How to complete this task >>
Whenever a line of the records below contains the word "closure", copy that line.

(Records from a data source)
---

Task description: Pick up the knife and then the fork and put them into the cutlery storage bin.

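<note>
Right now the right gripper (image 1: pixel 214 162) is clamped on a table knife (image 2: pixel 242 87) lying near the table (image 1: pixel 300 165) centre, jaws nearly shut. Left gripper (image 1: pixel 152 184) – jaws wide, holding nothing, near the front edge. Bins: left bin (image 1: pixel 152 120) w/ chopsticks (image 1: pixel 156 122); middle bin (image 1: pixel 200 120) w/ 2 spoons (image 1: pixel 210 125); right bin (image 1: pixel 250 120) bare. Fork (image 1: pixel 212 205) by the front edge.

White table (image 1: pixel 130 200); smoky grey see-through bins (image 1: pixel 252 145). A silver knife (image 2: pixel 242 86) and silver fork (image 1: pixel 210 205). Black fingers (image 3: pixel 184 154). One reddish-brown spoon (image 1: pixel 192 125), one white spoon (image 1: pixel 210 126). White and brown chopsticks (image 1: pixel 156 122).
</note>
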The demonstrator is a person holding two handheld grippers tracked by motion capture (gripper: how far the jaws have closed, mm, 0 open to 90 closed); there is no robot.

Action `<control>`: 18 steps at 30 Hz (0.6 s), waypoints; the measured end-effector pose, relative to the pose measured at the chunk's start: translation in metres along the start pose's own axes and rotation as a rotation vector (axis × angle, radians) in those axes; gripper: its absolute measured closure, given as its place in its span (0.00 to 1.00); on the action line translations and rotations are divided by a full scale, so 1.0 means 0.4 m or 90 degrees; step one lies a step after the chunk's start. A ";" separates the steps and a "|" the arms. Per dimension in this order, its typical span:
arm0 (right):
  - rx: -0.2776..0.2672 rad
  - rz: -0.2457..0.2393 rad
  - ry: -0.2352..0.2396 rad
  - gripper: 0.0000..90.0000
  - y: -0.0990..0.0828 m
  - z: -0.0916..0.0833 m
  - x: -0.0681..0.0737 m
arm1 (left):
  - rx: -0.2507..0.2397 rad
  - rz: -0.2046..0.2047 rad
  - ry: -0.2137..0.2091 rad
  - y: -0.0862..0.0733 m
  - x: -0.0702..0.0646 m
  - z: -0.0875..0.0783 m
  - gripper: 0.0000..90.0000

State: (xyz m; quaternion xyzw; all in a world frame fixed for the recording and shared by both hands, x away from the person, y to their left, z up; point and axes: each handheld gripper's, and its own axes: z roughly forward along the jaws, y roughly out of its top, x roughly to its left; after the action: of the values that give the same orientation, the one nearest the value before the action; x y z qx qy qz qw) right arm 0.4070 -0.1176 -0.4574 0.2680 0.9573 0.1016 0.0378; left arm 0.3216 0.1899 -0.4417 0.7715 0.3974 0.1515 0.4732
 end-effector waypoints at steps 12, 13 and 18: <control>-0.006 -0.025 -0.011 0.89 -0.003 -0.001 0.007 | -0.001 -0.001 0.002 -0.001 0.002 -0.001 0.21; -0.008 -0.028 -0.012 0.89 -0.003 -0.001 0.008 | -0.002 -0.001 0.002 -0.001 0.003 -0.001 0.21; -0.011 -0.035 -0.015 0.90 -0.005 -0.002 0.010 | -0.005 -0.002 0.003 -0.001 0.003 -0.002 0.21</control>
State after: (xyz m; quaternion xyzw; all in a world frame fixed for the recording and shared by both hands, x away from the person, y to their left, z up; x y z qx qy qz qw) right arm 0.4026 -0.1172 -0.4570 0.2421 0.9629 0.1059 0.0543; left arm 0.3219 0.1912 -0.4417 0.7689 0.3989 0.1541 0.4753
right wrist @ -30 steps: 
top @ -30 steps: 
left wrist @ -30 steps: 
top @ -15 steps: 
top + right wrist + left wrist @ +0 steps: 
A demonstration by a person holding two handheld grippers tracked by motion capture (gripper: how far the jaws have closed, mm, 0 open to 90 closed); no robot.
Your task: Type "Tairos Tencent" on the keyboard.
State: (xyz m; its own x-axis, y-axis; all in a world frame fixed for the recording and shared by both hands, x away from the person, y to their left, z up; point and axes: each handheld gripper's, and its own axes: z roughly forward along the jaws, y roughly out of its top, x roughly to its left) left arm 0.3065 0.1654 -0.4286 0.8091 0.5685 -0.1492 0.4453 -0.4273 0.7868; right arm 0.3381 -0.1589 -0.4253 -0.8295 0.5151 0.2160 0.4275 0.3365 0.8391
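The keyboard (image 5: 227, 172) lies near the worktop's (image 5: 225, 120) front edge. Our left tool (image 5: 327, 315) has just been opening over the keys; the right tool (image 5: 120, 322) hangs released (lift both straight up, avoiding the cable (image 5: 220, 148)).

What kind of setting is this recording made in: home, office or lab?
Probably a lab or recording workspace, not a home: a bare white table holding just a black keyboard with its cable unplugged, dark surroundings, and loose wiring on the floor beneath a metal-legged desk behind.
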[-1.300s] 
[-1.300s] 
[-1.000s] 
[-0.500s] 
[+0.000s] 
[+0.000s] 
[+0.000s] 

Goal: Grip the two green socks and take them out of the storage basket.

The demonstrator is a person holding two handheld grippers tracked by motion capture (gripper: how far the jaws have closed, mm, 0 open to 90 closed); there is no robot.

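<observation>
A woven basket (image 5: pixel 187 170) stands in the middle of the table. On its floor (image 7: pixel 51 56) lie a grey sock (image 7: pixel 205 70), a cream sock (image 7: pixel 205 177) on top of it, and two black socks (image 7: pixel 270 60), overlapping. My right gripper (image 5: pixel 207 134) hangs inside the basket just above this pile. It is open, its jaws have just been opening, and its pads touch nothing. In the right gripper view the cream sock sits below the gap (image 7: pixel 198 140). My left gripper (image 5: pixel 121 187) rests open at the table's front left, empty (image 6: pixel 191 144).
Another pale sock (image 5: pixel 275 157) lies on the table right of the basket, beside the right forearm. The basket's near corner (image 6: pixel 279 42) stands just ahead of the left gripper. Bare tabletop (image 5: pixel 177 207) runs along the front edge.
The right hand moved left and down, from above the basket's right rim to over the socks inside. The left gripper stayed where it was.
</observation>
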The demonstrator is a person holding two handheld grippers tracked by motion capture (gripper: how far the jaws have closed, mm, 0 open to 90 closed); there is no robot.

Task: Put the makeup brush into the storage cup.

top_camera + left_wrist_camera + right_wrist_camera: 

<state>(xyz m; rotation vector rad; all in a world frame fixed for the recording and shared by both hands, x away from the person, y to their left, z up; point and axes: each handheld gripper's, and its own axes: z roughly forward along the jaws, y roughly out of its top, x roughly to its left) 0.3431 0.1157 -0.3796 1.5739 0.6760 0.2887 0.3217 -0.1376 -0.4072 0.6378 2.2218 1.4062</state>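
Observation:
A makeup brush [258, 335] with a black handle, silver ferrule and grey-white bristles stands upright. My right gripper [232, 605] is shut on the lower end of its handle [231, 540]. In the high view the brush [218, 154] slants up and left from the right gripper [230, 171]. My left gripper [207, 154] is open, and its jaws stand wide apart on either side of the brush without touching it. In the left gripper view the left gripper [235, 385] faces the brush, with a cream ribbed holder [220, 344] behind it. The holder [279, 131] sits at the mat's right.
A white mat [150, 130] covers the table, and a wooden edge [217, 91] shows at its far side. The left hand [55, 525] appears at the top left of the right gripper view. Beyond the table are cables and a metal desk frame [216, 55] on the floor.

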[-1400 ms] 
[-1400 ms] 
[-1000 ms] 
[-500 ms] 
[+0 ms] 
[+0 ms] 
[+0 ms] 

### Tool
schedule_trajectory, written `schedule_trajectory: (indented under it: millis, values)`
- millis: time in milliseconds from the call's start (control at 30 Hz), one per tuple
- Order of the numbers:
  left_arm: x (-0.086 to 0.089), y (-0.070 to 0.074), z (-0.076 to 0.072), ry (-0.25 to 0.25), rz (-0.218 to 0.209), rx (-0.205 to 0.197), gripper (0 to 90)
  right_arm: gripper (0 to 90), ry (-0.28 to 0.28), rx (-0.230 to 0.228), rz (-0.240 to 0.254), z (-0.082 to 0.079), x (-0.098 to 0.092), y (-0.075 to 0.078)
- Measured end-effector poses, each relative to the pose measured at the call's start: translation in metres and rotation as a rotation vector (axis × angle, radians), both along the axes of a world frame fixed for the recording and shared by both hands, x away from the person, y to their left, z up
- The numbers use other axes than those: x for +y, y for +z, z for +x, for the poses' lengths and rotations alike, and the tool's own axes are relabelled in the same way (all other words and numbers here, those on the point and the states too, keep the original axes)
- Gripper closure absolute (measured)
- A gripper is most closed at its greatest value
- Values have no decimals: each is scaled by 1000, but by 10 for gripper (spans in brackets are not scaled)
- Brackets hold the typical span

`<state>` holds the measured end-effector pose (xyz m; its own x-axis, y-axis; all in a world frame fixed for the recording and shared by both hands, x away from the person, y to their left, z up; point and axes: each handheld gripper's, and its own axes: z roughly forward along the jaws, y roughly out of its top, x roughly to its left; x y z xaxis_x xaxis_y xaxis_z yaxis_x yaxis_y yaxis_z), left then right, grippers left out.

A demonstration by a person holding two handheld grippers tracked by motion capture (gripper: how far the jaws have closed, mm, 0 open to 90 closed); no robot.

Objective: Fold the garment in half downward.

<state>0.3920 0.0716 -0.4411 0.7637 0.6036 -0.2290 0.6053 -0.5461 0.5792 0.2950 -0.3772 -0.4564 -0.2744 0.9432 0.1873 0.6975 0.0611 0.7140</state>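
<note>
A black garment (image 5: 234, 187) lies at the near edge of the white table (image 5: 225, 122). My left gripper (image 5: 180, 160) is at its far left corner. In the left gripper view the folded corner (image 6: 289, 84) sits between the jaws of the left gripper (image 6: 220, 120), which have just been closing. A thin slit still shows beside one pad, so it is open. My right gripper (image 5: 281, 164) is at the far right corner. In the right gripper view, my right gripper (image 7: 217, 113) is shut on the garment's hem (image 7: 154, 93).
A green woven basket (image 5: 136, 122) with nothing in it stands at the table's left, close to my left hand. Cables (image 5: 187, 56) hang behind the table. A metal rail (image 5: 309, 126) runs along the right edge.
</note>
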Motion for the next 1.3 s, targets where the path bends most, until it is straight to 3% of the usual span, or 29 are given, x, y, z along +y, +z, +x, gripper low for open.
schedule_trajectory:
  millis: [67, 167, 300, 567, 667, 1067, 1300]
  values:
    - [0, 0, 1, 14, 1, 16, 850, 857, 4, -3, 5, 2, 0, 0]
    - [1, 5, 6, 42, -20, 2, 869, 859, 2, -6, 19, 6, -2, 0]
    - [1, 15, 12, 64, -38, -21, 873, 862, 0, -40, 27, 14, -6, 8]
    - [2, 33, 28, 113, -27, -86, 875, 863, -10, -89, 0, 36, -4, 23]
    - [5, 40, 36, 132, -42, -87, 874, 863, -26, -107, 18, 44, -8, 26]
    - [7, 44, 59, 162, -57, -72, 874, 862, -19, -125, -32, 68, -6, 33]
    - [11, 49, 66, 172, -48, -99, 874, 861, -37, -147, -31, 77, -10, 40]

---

Answer space >>
Action `<control>`: 18 steps at 30 Hz (0.6 s), waypoints; the measured end-effector pose, relative to the pose measured at the chunk's start: translation in metres along the start pose's own axes and rotation as a rotation vector (axis × angle, radians) in those axes; gripper: its absolute measured closure, given as its place in its span (0.00 to 1.00); on the action line translations and rotations are divided by a full scale, so 1.0 means 0.4 m or 90 degrees; step one lies a step after the chunk's start. A ";" separates the steps and a "|" the arms. Per dimension in this order, its typical span:
- Gripper closure absolute (measured)

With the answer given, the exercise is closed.